*** Exercise data ***
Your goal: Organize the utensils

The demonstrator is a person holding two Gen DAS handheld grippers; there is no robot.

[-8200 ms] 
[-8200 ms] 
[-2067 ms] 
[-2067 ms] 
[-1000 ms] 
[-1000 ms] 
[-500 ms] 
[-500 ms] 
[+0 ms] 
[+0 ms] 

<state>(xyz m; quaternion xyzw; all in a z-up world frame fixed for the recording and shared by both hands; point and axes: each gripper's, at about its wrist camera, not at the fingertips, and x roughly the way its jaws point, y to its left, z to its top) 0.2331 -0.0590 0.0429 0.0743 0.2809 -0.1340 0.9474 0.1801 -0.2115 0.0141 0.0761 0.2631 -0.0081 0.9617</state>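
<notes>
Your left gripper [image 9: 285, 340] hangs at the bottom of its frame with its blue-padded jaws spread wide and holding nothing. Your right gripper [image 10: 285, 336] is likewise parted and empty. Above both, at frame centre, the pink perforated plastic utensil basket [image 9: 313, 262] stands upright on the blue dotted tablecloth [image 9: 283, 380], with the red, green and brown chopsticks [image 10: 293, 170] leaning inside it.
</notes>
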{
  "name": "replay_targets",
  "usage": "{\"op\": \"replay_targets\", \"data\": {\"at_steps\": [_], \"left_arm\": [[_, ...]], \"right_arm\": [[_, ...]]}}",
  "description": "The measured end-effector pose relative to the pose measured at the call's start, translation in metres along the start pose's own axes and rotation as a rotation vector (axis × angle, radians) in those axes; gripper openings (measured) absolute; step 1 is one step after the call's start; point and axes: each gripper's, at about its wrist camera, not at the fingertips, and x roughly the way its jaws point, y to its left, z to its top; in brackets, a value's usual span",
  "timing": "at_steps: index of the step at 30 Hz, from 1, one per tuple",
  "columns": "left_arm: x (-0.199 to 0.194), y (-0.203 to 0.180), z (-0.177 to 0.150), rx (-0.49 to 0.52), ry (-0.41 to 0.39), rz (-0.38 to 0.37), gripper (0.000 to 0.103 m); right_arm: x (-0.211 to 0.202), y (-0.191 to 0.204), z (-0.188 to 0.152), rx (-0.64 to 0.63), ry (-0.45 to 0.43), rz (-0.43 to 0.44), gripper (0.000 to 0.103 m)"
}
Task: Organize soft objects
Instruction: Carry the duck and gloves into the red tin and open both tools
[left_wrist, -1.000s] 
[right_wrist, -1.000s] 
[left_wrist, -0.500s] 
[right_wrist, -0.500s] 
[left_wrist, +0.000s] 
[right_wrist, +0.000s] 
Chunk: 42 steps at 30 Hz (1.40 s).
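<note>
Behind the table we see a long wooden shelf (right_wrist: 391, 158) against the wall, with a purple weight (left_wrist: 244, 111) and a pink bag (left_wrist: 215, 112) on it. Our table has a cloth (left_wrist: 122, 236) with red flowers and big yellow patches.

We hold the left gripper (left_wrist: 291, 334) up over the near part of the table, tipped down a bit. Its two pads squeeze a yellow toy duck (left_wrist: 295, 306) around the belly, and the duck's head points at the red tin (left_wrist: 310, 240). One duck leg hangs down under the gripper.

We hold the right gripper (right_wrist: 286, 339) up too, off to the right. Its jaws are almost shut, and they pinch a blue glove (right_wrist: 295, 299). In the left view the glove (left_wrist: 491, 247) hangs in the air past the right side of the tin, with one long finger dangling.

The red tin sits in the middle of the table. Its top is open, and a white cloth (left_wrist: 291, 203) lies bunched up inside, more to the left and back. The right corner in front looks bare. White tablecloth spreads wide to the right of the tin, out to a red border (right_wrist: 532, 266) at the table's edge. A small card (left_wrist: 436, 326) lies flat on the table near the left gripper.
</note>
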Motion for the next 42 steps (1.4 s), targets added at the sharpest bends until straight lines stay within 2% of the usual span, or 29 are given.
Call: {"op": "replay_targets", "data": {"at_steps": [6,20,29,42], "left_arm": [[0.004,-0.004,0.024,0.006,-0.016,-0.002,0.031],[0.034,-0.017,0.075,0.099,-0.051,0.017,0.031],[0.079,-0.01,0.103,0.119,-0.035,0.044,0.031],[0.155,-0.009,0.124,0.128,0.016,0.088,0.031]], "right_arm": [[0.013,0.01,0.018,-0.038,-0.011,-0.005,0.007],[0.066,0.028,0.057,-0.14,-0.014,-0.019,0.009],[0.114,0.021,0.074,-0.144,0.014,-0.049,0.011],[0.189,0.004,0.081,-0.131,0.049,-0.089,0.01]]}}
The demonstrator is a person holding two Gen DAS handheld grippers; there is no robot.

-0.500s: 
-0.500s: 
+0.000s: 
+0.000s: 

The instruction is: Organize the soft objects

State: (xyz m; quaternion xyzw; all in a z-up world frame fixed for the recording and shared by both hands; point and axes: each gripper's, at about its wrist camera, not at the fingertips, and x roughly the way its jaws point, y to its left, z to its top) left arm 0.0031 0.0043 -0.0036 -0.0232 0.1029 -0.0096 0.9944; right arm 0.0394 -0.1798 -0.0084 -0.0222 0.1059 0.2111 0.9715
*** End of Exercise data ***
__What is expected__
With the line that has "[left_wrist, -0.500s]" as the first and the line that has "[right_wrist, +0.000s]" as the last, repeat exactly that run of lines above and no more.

__Output for this task__
[left_wrist, -0.500s] 
[right_wrist, -0.500s] 
[left_wrist, +0.000s] 
[right_wrist, +0.000s] 

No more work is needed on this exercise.